Chris founded bitcrowd in 2010 as a rails company, since 2016, bitcrowd mainly works with elixir projects. Their open source elixir projects include https://github.com/bitcrowd/carbonite and https://github.com/bitcrowd/chromic_pdf.
When ChatGPT had its first coding interview with Chris, he was fascinated to encounter a new form of thinking and coding, reminiscent of his fascination with BASIC on his first computer at the age of 12.
Since then, he has been researching the opportunities, dangers, and influence of AI. bitcrowd, his Elixir consultancy, has built various ML projects since 2021.
When we call an LLM from an application, the result can be a gamble: will it follow the schema, include every required field, or even produce valid JSON? Today we usually validate after generation. If it fails, trigger another generation round that may still break.
There is an alternative: By reaching into the raw, unnormalised token scores (logits) during decoding, we can prune every token that violates a grammar we supply. The model literally cannot create invalid output; no retries, no patch-ups.
This logits-level gating was first published in 2016, yet it remains largely unknown outside a handful of research papers. I’ll surface the idea, show why it slipped under industry radar, and—most importantly—demonstrate how easily you can apply it today with Elixir’s Bumblebee, Nx, and the BEAM’s supervision strengths.
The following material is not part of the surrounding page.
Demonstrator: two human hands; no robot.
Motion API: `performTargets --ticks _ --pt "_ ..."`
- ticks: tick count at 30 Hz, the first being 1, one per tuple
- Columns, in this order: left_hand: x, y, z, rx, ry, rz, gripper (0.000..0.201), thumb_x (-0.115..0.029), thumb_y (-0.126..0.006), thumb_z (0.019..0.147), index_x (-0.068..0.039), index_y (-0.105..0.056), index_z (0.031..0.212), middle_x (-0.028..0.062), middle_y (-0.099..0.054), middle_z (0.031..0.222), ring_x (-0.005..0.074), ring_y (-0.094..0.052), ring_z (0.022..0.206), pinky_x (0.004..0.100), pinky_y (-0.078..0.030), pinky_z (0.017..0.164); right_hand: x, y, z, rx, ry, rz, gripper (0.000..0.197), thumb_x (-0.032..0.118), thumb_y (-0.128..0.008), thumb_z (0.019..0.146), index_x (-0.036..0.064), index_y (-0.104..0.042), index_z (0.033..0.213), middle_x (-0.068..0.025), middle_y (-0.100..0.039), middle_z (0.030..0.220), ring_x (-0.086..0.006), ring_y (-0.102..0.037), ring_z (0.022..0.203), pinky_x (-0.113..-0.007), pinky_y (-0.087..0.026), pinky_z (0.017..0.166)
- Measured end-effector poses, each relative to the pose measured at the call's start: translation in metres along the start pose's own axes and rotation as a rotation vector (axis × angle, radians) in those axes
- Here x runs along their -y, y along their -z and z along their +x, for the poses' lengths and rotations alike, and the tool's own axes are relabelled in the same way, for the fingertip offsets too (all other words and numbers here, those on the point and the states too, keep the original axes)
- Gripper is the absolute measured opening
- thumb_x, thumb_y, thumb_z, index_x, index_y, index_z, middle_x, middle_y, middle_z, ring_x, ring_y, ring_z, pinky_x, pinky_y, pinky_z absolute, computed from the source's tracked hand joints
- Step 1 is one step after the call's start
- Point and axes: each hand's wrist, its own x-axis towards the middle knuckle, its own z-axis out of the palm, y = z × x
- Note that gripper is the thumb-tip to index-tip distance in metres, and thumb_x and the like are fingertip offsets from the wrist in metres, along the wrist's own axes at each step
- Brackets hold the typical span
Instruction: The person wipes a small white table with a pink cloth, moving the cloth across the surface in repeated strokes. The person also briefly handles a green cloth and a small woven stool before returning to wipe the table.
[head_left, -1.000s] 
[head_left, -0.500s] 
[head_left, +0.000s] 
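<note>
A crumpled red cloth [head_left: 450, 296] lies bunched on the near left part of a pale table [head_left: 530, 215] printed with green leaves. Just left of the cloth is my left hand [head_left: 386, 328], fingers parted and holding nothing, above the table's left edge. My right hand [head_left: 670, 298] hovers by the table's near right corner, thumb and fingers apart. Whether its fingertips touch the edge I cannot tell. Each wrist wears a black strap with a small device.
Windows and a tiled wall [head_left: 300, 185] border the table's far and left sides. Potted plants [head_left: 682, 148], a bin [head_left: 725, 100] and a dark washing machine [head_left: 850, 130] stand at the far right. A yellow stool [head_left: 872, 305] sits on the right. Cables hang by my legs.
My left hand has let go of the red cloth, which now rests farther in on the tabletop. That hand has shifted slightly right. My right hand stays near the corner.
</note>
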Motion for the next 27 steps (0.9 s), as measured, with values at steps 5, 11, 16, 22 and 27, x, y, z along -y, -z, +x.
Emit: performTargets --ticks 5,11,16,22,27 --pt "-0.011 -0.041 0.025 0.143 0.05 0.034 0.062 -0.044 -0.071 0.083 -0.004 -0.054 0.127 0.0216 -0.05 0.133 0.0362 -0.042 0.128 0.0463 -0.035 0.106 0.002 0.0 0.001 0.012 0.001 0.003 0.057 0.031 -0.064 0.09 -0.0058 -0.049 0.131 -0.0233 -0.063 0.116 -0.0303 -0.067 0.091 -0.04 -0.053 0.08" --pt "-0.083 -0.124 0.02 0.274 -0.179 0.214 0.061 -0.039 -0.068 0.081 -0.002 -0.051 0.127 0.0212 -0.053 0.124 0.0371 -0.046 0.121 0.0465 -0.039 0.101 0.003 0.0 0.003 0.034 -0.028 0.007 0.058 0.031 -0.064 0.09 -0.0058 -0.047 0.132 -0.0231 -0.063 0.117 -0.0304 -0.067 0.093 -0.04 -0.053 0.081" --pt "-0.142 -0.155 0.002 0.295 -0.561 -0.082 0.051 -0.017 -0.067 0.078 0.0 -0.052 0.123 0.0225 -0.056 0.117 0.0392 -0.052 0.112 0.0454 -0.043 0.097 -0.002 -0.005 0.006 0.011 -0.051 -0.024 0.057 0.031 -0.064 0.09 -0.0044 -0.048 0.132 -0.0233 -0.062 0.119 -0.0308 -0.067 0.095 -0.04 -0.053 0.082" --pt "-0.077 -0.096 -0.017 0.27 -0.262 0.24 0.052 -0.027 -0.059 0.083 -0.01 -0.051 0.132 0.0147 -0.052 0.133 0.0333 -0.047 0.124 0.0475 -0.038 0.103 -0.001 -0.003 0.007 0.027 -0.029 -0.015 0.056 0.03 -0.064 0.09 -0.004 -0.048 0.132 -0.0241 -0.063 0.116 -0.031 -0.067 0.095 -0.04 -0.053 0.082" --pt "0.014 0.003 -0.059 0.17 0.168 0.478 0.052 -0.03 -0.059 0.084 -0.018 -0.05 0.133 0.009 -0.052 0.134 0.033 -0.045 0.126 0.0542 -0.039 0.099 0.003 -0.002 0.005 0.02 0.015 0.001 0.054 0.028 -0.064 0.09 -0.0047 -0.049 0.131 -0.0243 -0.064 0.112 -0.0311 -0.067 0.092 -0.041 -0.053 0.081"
We will see how the technique makes small but critical tasks reliable —emitting strict JSON configs, creating test data, or generating Erlang term syntax—where unconstrained decoding would crumble.
You’ll leave knowing how to wire grammar constraints into Bumblebee, eliminate brittle post-processing, and ship more reliable, safer Elixir systems.
Key Takeaways:
Built-in guardrails: By filtering tokens at decode time, the model simply can’t stray from your grammar or schema.
Good-bye, retry loop: No more validate-and-regenerate cycles—latency drops and errors disappear.
Hidden gem: The approach has been around since 2016, but few teams have discovered it (until now!).
Easy on the BEAM: Bumblebee and Nx give Elixir developers everything needed to plug grammar constraints straight into their pipelines.
Real-world wins: Perfect for tasks where the output can be described by a grammar or schema.
Target Audience:
Elixir & BEAM developers who already build services and want tighter control over LLM output.
Backend engineers concerned about reliability or security.
Machine-learning practitioners exploring practical inference tricks beyond basic temperature / top-k sampling.
Tech leads / architects evaluating where structured generation can reduce post-processing and failure handling.